Tüm bunlara karşın yargılama sürerken tam da bu belirtilen riskler gerçekleşmiş ve 2022 yılında siyanürlü solüsyon taşıyan borularda yırtılma neticesinde siyanürlü solüsyon sızdırmazlık alanı dışına taşarak çevresel tahribata neden olmuş olmasına rağmen, mahkemece bilirkişi heyetine ve raporuna sunulan itirazlar, hukuka aykırılık iddiaları karşılanmadan, yalnızca ÇED raporundan alıntılarla davanın reddine karar verilmiştir.

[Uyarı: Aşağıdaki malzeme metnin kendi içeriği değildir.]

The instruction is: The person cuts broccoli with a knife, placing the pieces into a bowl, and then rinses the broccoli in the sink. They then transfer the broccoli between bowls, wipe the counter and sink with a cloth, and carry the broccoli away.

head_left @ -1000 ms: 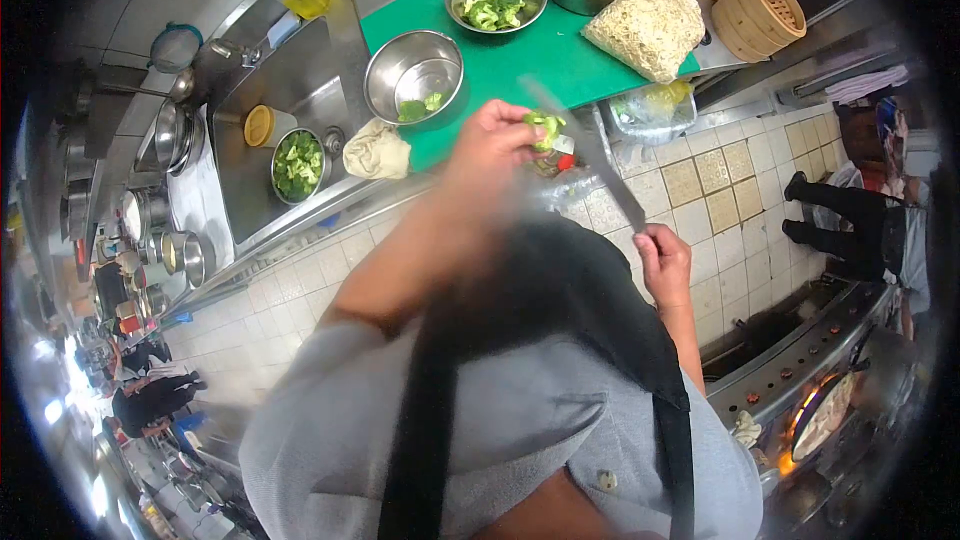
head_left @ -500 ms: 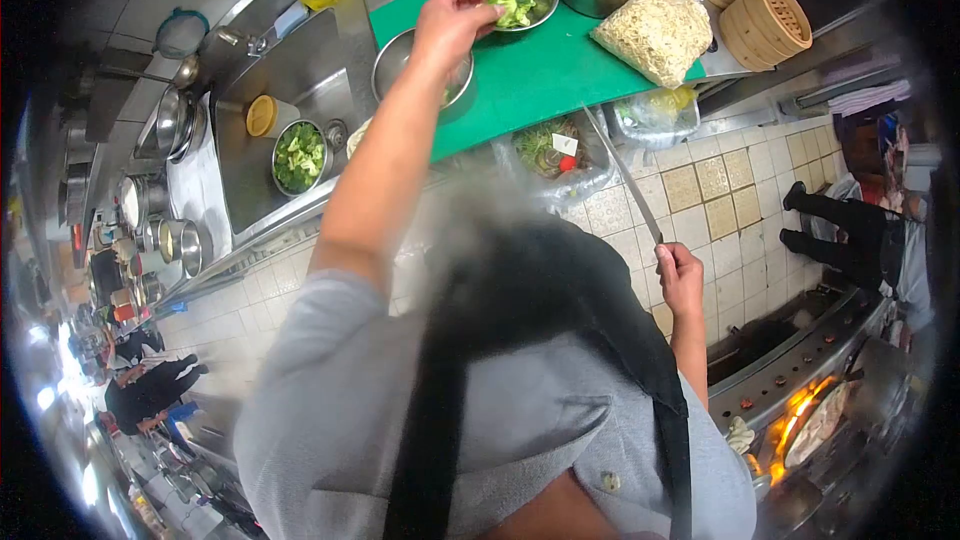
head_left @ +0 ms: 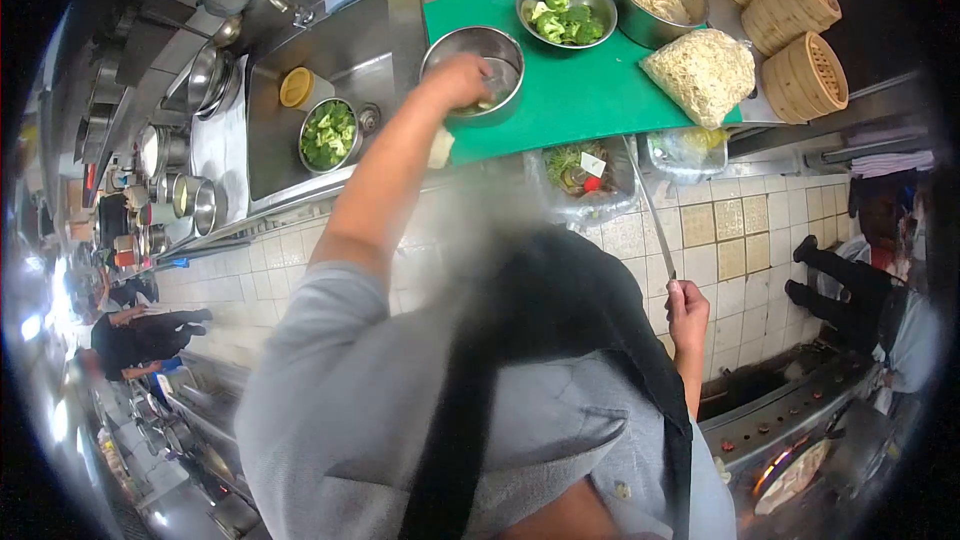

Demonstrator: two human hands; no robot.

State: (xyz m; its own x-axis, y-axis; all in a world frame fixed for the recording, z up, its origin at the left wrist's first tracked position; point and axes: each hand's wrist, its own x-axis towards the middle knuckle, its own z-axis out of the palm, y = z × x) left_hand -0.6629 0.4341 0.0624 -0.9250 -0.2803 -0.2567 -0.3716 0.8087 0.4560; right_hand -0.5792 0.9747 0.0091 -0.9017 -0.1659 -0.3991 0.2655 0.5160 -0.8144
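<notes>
My left hand (head_left: pixel 458 83) reaches into a metal bowl (head_left: pixel 514 60) on the green cutting board (head_left: pixel 560 105); its fingers are partly down inside, over some small pale pieces, and what they hold is unclear. To the right of it, a second metal bowl holds broccoli (head_left: pixel 568 20). My right hand (head_left: pixel 688 312) is closed around the handle of a long knife (head_left: pixel 655 215), whose blade points up toward the board's front edge. Beside my left forearm a pale piece (head_left: pixel 441 147) lies at the board's edge.
A noodle pot (head_left: pixel 655 0), noodle bag (head_left: pixel 700 75) and bamboo steamers (head_left: pixel 805 78) stand right. Left is a sink (head_left: pixel 270 140) with a bowl of greens (head_left: pixel 328 135). Scrap bins (head_left: pixel 585 180) hang below the board. Co-workers (head_left: pixel 860 290) stand right and left; flames burn under a wok (head_left: pixel 790 475).
My left hand has moved from the broccoli bowl to the empty-looking bowl at its left, leaving broccoli behind. The view has shifted, and my right hand still grips the knife.
</notes>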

Madende yaşanan suça konu olayların ülke genelinde yaygın tepkilere yol açmasının ardından yetkililer tarafından ancak olaydan günler sonra bir açıklama yapılabilmiş; yaşanan felaketin üzerinden geçen 5 günün ardından ancak şirket hakkında para cezası uygulanmış analiz sonuçlarına göre ise lüzum görülen alanlarda çevresel iyileştirme çalışmalarına devam edileceği beyan edilmiştir.

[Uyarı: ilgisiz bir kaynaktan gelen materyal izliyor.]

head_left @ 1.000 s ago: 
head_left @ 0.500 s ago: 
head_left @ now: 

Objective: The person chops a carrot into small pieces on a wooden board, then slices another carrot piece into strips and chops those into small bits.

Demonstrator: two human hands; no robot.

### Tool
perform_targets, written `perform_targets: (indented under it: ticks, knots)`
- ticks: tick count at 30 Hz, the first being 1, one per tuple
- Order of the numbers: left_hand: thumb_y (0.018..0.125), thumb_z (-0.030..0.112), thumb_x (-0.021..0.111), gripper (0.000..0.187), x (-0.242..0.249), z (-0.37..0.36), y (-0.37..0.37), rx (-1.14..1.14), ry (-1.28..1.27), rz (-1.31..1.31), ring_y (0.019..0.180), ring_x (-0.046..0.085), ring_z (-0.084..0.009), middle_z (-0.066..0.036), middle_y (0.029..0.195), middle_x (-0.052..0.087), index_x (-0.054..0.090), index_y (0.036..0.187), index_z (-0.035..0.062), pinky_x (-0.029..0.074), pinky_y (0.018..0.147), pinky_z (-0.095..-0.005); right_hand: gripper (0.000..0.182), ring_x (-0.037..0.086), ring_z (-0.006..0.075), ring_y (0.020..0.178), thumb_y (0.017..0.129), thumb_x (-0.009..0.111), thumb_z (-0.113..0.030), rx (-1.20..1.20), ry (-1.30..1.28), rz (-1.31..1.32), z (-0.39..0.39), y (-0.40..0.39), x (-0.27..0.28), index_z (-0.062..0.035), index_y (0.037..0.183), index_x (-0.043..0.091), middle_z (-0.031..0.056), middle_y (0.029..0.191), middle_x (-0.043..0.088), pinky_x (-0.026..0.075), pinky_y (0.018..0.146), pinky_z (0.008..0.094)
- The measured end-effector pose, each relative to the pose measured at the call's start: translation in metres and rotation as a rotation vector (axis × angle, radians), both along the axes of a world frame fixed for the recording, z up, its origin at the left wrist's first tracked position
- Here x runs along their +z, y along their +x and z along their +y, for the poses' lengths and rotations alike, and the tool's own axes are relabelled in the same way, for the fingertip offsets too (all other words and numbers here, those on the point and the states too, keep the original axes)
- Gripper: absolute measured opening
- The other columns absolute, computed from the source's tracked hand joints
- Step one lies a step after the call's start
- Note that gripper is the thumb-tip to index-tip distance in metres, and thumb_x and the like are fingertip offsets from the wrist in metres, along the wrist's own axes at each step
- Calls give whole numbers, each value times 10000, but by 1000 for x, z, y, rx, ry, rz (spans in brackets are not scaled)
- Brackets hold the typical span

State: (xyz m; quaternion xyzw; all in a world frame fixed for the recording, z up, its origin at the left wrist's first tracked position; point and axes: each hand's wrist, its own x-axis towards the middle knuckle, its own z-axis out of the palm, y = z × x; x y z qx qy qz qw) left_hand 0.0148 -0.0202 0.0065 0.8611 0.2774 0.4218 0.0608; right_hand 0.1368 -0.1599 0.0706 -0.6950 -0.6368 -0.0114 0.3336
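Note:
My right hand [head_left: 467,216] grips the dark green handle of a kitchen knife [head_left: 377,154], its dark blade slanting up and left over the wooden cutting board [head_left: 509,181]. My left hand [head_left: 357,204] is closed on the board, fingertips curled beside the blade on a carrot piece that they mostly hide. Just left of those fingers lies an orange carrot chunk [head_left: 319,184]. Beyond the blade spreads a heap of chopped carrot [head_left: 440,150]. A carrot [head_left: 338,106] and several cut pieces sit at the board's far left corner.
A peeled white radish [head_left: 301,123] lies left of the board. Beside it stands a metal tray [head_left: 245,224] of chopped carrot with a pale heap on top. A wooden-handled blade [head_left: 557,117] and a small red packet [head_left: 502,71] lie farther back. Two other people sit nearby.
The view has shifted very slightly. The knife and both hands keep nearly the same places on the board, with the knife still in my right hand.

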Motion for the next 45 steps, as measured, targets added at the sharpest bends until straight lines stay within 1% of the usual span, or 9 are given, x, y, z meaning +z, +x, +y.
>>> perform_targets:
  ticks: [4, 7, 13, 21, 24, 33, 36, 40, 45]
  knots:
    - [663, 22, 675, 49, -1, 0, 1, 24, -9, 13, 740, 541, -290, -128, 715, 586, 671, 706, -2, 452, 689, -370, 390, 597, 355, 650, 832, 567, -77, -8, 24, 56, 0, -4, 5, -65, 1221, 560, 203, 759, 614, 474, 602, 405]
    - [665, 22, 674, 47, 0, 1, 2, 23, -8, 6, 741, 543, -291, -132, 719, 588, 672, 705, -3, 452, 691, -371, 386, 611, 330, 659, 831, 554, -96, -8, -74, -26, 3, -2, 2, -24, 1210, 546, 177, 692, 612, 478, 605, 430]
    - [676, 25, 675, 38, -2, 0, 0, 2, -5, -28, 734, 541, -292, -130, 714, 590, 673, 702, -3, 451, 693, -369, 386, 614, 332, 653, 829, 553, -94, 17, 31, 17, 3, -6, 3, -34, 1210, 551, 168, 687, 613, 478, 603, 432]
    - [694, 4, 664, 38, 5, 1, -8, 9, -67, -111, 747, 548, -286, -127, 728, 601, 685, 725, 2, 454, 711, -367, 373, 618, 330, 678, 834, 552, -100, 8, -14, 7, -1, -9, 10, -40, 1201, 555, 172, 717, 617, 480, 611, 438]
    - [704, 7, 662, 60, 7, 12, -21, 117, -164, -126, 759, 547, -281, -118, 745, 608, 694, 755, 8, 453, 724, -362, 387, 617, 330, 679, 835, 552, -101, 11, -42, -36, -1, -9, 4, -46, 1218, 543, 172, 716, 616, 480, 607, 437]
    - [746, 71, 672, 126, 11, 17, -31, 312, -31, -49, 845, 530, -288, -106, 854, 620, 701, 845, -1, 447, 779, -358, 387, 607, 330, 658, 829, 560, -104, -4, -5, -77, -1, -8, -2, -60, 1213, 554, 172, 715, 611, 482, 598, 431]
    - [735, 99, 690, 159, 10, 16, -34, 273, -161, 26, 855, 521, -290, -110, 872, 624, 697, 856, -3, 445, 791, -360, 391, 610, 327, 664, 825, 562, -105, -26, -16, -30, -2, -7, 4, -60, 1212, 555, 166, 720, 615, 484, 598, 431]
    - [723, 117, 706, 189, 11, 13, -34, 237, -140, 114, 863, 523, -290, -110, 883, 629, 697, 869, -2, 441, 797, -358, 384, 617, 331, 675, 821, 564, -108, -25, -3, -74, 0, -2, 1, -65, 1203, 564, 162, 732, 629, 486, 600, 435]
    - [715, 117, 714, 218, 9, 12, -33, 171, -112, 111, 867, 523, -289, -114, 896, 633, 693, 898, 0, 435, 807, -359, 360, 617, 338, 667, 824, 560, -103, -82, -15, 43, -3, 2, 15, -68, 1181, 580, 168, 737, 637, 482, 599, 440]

Ve yine ancak kamuoyunda tepkilerin büyümesi ve sürmesi ile yaşanan felaketin üzerinden geçen 6 günün ardından şirketin faaliyetlerinin durdurulmasına karar verilmiştir. Akabinde durdurma kararı kaldırılmış ve şirket faaliyetlerine devam etmiştir. Savcılık tarafından ise yalnızca şirket ve yöneticileri hakkında çevrenin taksirle kirletilmesi sonucu toprakta, suda, havada kalıcı etki bırakması suçundan soruşturma yürütülmüş ve neticesinde taksirle işlenen suç bakımından gerekli ödeme yapıldığından kovuşturmaya yer olmadığına karar verilmiştir. Sürece ilişkin yetki ve sorumlulukları dolayısıyla maden sahasını denetimle görevli Çevre, Şehircilik ve İklim Değişikliği İl Müdürlüğü yetkilileri ve çalışanları ile projeye ilişkin ÇED olumlu kararı, izin, ruhsat veren kurumlar ile yetkilileri hakkındaki şikayetler hakkında ise ,herhangi bir değerlendirme yapılmamış ve karar oluşturulmamıştır.

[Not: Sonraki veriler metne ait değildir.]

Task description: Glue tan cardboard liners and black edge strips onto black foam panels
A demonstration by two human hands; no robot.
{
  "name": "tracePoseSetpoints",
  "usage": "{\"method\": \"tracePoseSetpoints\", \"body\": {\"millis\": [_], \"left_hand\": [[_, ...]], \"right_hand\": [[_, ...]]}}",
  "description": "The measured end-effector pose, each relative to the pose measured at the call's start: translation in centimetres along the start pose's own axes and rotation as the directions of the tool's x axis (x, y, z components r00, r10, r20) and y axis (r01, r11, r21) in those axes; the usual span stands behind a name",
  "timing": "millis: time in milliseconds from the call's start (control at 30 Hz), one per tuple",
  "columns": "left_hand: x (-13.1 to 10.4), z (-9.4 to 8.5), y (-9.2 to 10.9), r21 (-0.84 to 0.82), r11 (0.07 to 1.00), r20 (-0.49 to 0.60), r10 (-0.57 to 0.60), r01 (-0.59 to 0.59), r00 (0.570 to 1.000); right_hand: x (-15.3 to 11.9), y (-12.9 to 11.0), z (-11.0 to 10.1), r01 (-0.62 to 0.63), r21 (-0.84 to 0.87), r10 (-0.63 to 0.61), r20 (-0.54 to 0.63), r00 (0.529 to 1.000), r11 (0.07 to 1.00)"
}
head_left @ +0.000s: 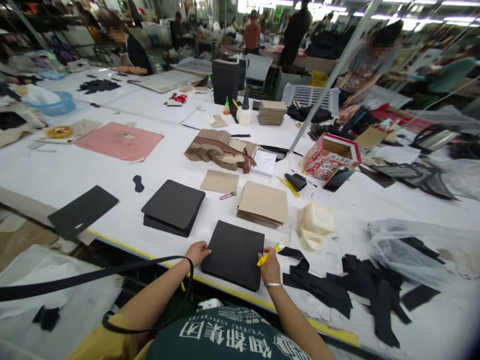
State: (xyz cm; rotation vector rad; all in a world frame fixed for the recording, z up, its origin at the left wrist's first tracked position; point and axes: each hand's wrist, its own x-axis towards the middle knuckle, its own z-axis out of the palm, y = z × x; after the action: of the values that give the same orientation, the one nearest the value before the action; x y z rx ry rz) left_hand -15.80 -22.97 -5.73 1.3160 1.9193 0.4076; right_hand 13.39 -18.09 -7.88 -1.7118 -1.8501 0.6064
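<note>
A square black panel (234, 252) lies flat at the table's front edge, with more layers showing under its lower edge. My left hand (198, 253) is closed at its left edge, fingertips on the panel. My right hand (270, 267) is closed round a small yellow-handled brush (264, 259), its pale bristles pointing up and away, and rests against the panel's right edge. Behind on the left stands a stack of black panels (174, 202). A stack of beige boards (262, 200) sits behind on the right. Thread snips (227, 195) lie between the stacks.
Black fabric strips (318, 290) spread to the right, beside a clear plastic bag (408, 240). A cream-coloured container (316, 220) stands near my right hand. Further back are a red patterned box (332, 155), a slanting metal pole (333, 75) and bundled beige pieces (217, 147). Co-workers sit across the table.
</note>
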Motion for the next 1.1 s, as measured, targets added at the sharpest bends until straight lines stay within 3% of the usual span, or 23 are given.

İliç sahasında yaşanabilecek kayma defaatle dile getirilmiş olmasına rağmen ,ısrarla dikkat çekmeye çalışılan tehlike ne yazık ki gerçekleşmiştir. Çok kuvvetli bir zehir olan siyanürün toprağa, suya ve havaya karıştığı zaman her türlü canlı açısından zararlı olduğu aşikardır. Bilim insanları ve çevre örgütlerinin kapatılmasıyla ilgili uyarıları ve itirazlarına rağmen kapasitesinin artırılmasıyla ilgili bakanlığın ÇED olumlu kararı verdiği madende yaşanan olay, göz göre göre gerçekleşmiş faciadır. İşletme derhal kapatılmalı gerekli bütün önlemler derhal alınmalıdır. Doğamızı, kaynaklarımızı en önemlisi canlarımızı sermayeye kurban etmeyelim. İşçilerimizin bir an önce sağ salim kurtarılması ümidiyle, vatandaşlarımıza geçmiş olsun dileklerimizi iletiyoruz.”